Jul 16, 2020

Vanleer and Young: A "Tidbit" Case

Vanleer v. Young, 2020 ONCA 459 (CanLII)

Vanleer is a family law court of appeal decision with a number of issues that were appealed.

Factually, it involves a husband and wife married in 2012 and with one child, born in 2013. The parties had a seven day trial which resulted in an Order on a number of issues in dispute.

The first ground of appeal advanced by Mr. Young is that the trial judge erred in determining an exact separation date. Interestingly, the court of appeal agreed that the judge made no error in this regard. While in this case nothing of legal significance turned on the separation date, and therefore there was no practical effect to the trial judge's decision, it is curious that the court of appeal did not feel it necessary to comment that generally judges should not make general findings of fact on the separation date.

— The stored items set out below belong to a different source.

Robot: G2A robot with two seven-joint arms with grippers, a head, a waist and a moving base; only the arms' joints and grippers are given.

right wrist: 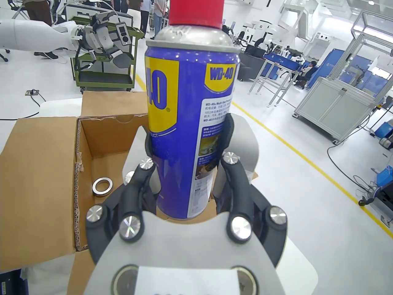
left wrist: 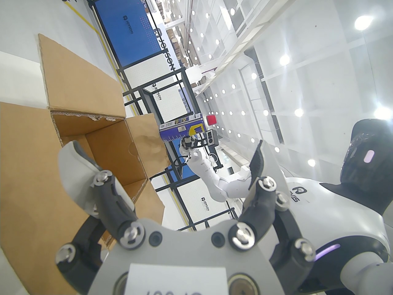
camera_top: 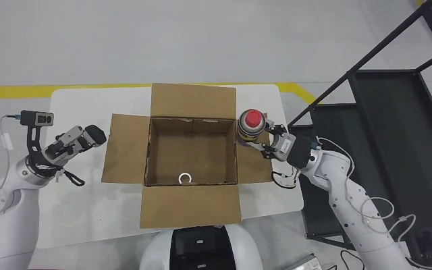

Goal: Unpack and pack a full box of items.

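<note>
Right end effector [right wrist: 188,133] clamped on upright blue spray can with red cap [right wrist: 184,93], at right edge of open brown cardboard box [camera_top: 192,91]. Silver metal ring [camera_top: 185,178] inside box. Left end effector [camera_top: 94,137] open, left of box, over white tabletop [camera_top: 88,101].

Box [camera_top: 193,101] at the middle of the table [camera_top: 81,209], ring [camera_top: 185,178] inside by its near wall, can [camera_top: 252,121] upright at its right edge.

White table [camera_top: 94,212], yellow floor line [camera_top: 27,88] behind, black metal rack [camera_top: 391,101] beside it
</note>
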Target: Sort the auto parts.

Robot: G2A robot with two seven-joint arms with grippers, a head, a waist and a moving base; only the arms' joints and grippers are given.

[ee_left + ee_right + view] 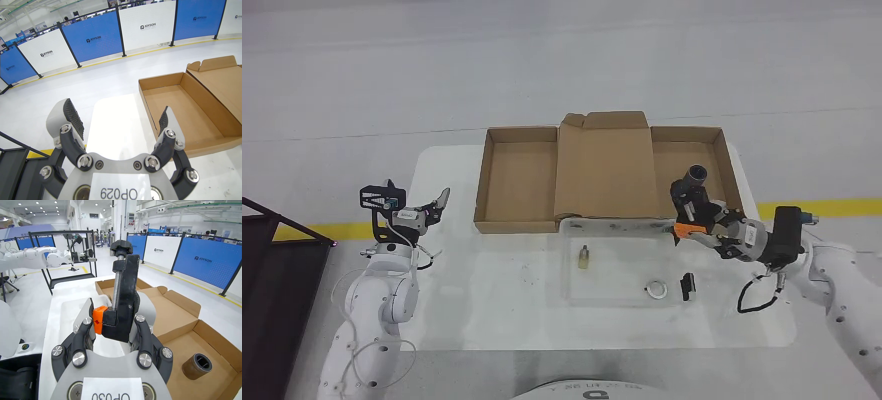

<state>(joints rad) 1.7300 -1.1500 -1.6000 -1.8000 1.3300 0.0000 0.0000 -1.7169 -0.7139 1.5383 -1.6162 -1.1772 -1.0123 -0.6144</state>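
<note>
My right gripper (113,308) is shut on a black screw clamp (126,291) with an orange pad and holds it upright, knob at the top. In the top view this gripper (694,222) and clamp (689,208) hang over the front edge of the cardboard box's right compartment (722,150). A dark metal sleeve (196,368) lies on its side in that compartment. My left gripper (119,113) is open and holds nothing; it sits at the table's left edge (417,210), beside the box's bare left compartment (189,113).
A clear tray (622,290) sits in front of the box with a small brass part (584,257), a white ring (656,290) and a small black part (687,285). The box's lid flap (607,165) covers its middle. A black rack (272,270) stands left of the table.
</note>
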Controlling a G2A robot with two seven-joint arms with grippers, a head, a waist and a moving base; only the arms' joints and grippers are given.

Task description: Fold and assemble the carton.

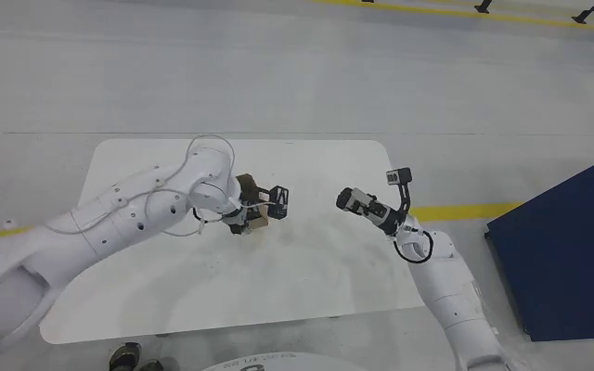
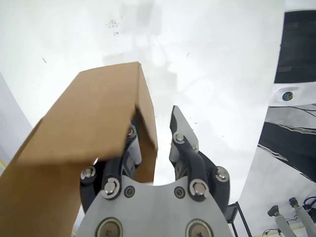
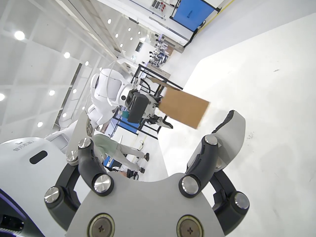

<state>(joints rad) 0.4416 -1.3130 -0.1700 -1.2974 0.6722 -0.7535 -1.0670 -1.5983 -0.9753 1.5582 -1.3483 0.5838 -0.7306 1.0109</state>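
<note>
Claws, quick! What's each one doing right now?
Left claw: open, not squeezing; the carton hangs on it.
Right claw: open, empty.

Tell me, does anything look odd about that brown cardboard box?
Yes. The folded brown cardboard carton seems slipped over one finger of the left end effector like a sleeve; the other finger stands clear of it, so nothing clamps it.
</note>
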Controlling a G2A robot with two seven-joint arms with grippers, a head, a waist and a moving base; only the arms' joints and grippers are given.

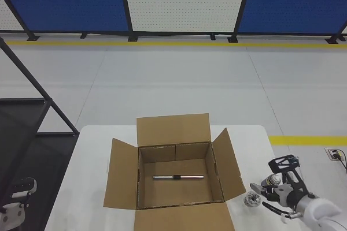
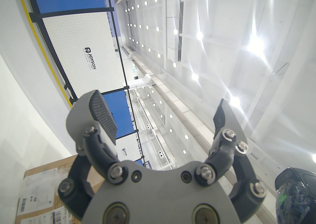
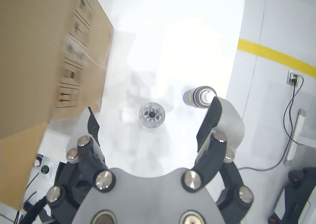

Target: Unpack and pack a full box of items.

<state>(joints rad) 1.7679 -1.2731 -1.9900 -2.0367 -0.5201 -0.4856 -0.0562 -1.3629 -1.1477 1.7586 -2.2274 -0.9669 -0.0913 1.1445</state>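
The right gripper (image 3: pixel 153 108) hangs at the lower right of the top view, released, its jaws spread wide and holding nothing. Below and between them a small round metal part (image 3: pixel 151 115) stands on the white table (image 1: pixel 92 173). A small upright spray bottle (image 3: pixel 197 97) stands just beside one fingertip; whether they touch cannot be told. Both items sit just off the right flap of the cardboard box (image 1: pixel 174 199), which lies in the lower middle of the top view with all four flaps folded outward. On its floor a slim dark-and-silver rod (image 1: pixel 178 177) lies crosswise, apart from the walls. The left gripper (image 2: pixel 160 108) is also released, jaws well apart, with nothing between its ribbed pads (image 2: pixel 103 113), aimed up at the ceiling lights. A black metal frame (image 1: pixel 23 115) stands at the left of the top view, and blue and white panels (image 1: pixel 185 14) line its upper edge.
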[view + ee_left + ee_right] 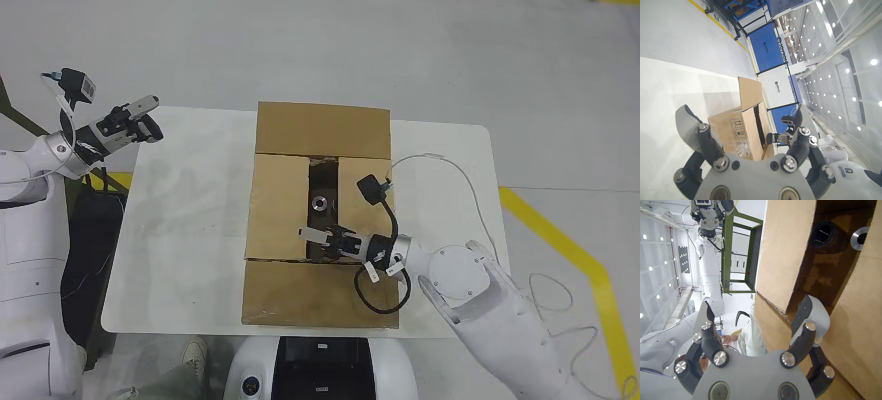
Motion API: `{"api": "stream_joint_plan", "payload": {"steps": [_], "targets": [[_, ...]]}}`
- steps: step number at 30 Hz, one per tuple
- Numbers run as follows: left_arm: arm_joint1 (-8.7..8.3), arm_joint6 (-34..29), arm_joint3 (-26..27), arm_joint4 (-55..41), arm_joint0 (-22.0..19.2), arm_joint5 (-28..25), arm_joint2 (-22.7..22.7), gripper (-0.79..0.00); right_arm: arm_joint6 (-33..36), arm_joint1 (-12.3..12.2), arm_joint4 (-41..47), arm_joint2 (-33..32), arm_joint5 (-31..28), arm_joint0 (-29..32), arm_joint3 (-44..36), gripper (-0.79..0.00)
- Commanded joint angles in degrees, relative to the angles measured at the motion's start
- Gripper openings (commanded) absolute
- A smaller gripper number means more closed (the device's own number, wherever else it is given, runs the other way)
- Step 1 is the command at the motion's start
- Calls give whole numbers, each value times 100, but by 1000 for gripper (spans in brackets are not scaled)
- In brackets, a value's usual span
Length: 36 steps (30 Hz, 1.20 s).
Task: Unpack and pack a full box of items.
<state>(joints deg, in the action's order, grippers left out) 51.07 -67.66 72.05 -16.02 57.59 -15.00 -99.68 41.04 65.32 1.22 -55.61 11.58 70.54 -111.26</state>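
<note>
A cardboard box (300, 220) stands in the middle of the white table (180, 250). Its top flaps are partly open, leaving a dark gap. Inside the gap lie a black cylinder (824, 237) and a silver round part (859, 238), the latter also seen from above (320, 203). My right gripper (322, 240) hovers open at the near end of the gap, one of its fingers (806, 311) over the flap edge, empty. My left gripper (145, 112) is open and empty above the table's far left corner, away from the box (738, 132).
A white cable (450, 165) loops over the table's right side. A black cable loop (380, 300) hangs by the right wrist over the near flap. A green frame (738, 256) stands beyond the table. The table's left half is bare.
</note>
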Motion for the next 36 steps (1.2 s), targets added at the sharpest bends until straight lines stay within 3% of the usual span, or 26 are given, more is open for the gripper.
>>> {"api": "stream_joint_plan", "payload": {"steps": [1, 10, 24, 36], "targets": [[0, 0, 0, 0, 0, 0, 0, 0, 0, 0, -1, 0, 0, 0, 0, 0], [0, 0, 0, 0, 0, 0, 0, 0, -136, 14, -79, 64, 23, 16, 96, 0], [0, 0, 0, 0, 0, 0, 0, 0, -167, 275, 287, 686, 179, -752, 991, 0], [0, 0, 0, 0, 0, 0, 0, 0, 21, 434, 1313, 726, -786, -933, 1598, 0]]}}
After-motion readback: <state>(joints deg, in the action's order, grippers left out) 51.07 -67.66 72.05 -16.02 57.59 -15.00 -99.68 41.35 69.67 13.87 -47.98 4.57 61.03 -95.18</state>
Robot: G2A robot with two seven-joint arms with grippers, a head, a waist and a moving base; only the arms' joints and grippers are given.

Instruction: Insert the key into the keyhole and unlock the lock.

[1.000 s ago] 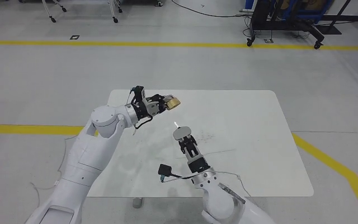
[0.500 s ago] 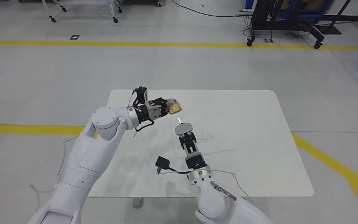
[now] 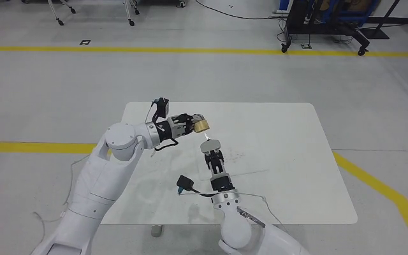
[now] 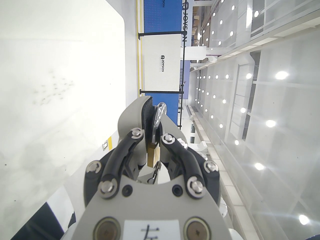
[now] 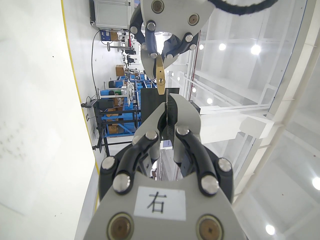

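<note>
— Where's the lock [image 3: 201, 123]?
— In the air over the white, lightly scuffed table [image 3: 280, 166]. It has a small brass block for a body and a polished steel shackle [image 4: 159, 113]. The left gripper [image 3: 193, 123] is clamped on it, dark ribbed pads flat against the sides. The round keyhole [image 5: 162, 81] faces the other arm.
— And the key [image 5: 166, 101]?
— A thin flat metal blade seen edge-on, pinched tight in the right gripper [image 5: 167, 106]. Its tip sits just beside the lock's end, not in the hole. I can't tell if it touches.
— What changed over the last second?
— The lock has come nearer the table's middle and the key has moved toward it, so the gap has nearly closed.
</note>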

The next ground of appeal was that the trial judge erred in ordering spousal support. While Mr. Young maintained the relationship was only two years, the trial judge found the cohabitation period was five years. The court of appeal reiterated the strong deference given to trial judges with respect to support awards. Moreover, the court of appeal identified both compensatory and non-compensatory grounds for spousal support to be ordered. There was no basis to interfere with the 5 year period for the support award.

The next grounds of appeal (grouped together by the court of appeal) related to custody and access. The court of appeal disagreed there was any error in awarding the mother sole custody. The trial judge accepted the conclusion in the OCL report that sole custody was not viable. Among a number of reasons, the court of appeal noted that Mr. Young was "rigid" and "domineering" throughout the marriage and separation. In addition, there was a "significant power imbalance" in the relationship.

I pause here to note that although there has been a clear trend towards joint custody in Ontario, it is a double-edged sword. To committed and reasonable parents, it is a means to appropriately involve them both in the child's life. Certainly, we should move past the days where one competent parent who simply sees the child less than the primary parent has no say in major decisions related to the child.

However, when there is a power imbalance, joint custody can be a recipe for chaos and conflict. It is not only against the child's best interests in those situations, but can serve to perpetuate an abusive relationship beyond separation. Judges need to be especially on guard against joint custody orders flowing from relationships where there is a significant power imbalance.

Next, the court sidestepped the issue of whether it can order someone to get counselling. The court declined to order Ms. Vanleer to get counselling on the facts of the case and did not address the issue of jurisdiction head-on. Other cases have dealt with this issue more directly.

With respect to costs of the trial, the court reminded Mr. Young that leave is needed to appeal a costs award and leave was not sought (nor would it have been granted). In any case, while Ms. Vanleer was not successful moving the child, she won on every other point and was entitled to costs.

Finally, Mr. Young asked that Ms. Vanleer share in the marital debt because of his high debt load. Like many ordinary litigants, Mr. Young does not understand that the equalization regime in Ontario creates a debtor-creditor relationship between the parties, and cannot be used (except in certain circumstances) to transfer ownership of an asset or debt from one party to the other. The trial judge rightly cited a lack of jurisdiction in declining to make this order, and the court of appeal agreed.

Vanleer is not a groundbreaking case by any means. It is what I call a "tidbit" case, allowing readers to take "tidbits" across a bunch of different issues.

As one last point, once again the court of appeal has asked the legislature to amend the legislation to make the appellate routes in family law easier to understand. I have observed that with under 10 words worth of changes in the relevant statutes, the entire problem can be fixed. Let's hope it gets done.